A part of me doesn’t want to speak too soon. A part of me is afraid to hope. But if a Solo sequel happens the way I kind of see it shaping up to be, combined with Rogue One these three films would make a decent origins prequel for A New Hope. Rogue One was already solid, but when compared to the sequels, it was an anomaly. Solo gives me new hope (pun intended) for better things to come with the completion of the anthology trilogy, or the origins trilogy, or the Star Wars Story (SWS) trilogy, or whatever we end up calling it.

Frankly, I’d had fewer doubts if they’d scrap the intended trilogy from Rian Johnson and just hand the franchise over to Ron Howard. At the very least, give Howard the Solo sequel.
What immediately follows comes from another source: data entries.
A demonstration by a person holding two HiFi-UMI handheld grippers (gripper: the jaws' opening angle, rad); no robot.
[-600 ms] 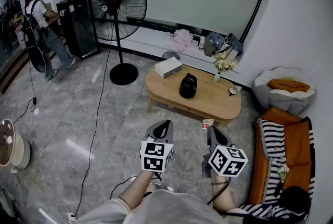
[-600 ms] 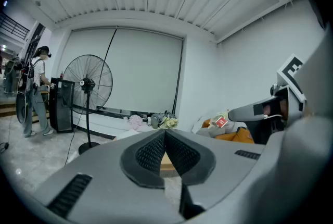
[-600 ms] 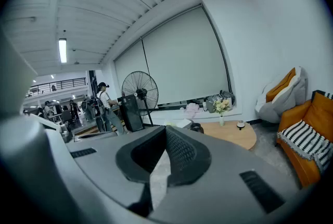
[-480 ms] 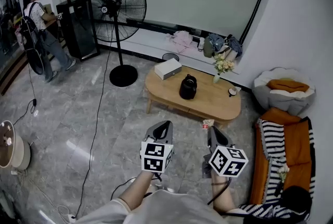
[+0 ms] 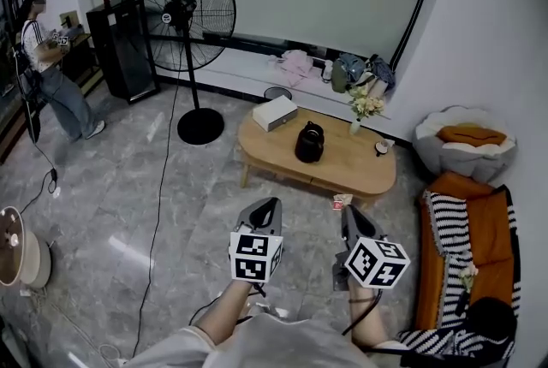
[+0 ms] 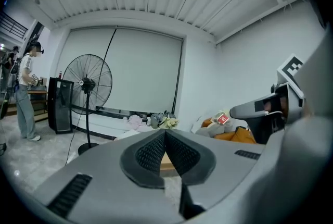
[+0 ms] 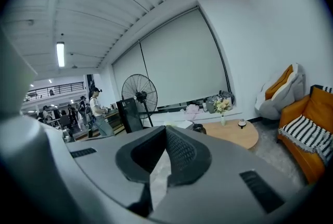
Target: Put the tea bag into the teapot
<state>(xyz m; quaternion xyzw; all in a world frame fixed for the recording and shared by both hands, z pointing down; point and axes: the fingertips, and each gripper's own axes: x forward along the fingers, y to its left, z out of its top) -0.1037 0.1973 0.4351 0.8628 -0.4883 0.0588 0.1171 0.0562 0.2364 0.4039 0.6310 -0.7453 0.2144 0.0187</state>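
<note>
A black teapot (image 5: 309, 141) stands in the middle of an oval wooden table (image 5: 360, 169), far ahead of both grippers. My right gripper (image 5: 346, 208) is shut on a small red-and-white tea bag (image 5: 341, 204), held in the air short of the table's near edge. In the left gripper view the tea bag (image 6: 222, 118) pokes out from that gripper's tip. My left gripper (image 5: 271, 203) hangs beside it, shut, with nothing between its pads. The teapot (image 7: 198, 128) shows small past the shut jaws in the right gripper view.
The table also bears a white box (image 5: 276, 111), a flower vase (image 5: 364, 108) and a small cup (image 5: 380, 147). A standing fan (image 5: 178, 11) is at left, its cable across the floor. An orange sofa (image 5: 479, 238) and white seat (image 5: 465, 145) are at right. A person (image 5: 47, 58) stands far left.
The person at the far left has walked further left. Both grippers hold the same place, the tea bag still in the right one.
</note>
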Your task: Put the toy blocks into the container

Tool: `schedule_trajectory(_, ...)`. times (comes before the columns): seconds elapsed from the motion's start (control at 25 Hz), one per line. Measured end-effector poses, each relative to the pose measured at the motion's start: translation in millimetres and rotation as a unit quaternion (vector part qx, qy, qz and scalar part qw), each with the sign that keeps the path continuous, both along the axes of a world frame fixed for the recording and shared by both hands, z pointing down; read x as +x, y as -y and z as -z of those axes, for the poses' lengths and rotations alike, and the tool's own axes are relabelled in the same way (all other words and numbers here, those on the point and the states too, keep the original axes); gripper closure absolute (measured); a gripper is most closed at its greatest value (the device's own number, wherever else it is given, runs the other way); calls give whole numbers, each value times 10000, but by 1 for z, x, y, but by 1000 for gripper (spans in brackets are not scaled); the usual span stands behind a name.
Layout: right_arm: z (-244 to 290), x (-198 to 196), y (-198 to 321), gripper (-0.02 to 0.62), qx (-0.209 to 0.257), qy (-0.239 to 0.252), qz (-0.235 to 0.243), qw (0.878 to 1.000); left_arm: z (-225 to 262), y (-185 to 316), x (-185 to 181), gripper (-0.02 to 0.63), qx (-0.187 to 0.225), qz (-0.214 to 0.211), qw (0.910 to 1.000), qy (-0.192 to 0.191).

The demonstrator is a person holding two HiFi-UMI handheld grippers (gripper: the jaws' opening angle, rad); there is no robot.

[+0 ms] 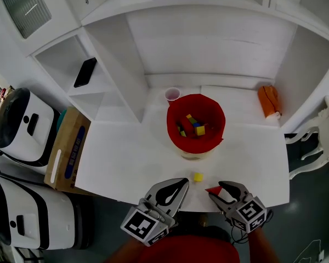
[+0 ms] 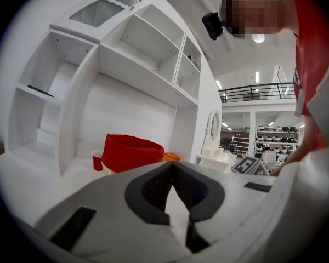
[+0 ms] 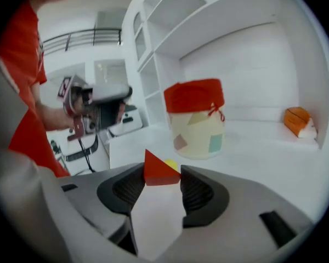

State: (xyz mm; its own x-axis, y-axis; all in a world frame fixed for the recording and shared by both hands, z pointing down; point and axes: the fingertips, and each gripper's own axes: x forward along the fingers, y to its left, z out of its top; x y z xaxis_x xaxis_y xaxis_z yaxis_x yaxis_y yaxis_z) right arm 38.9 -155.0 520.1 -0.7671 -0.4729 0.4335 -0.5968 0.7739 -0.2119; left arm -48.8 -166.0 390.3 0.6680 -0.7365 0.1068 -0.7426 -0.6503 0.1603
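Right gripper view first: what have you got in the right tongs [image 3: 162,175]?

— I'm clamped on the red triangular block [image 3: 159,167], pinched near the tips, low by the table's [image 1: 126,163] near edge. My left tongs [image 2: 172,166] are clenched on nothing.

— So the step is the carry?

— I judge so. Next I lift, travel forward to the red-lined container [image 1: 171,126], get over its rim and let go. Several blocks [image 1: 193,126] already lie inside; a yellow block [image 1: 198,177] waits on the table, between me and the container.

— Room?

— Open table ahead, nothing tall in the way. I must clear the rim, as a shallow tip grip could slip if knocked. A pink cup [image 1: 172,94] stands just behind the container, a shelf wall [image 1: 129,86] to its left.
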Motion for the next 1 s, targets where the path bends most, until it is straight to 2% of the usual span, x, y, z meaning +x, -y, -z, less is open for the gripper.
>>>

Ironically, Solo‘s box office numbers are poor. Box Office Mojo estimated the film’s production costs at $300 million, yet Solo has only debuted at a little over galf that number with $168 million. It only managed $65 million overseas, including a mere $10 million in China. Its lackluster debut has been blamed on its predictability, franchise fatigue, lingering anger over The Last Jedi, and just bad timimg, period (it’s the only Disney Star Wars film not to open near Christmas).

All we can say at this point regarding a Solo sequel is Good luck and yay the Force be with you.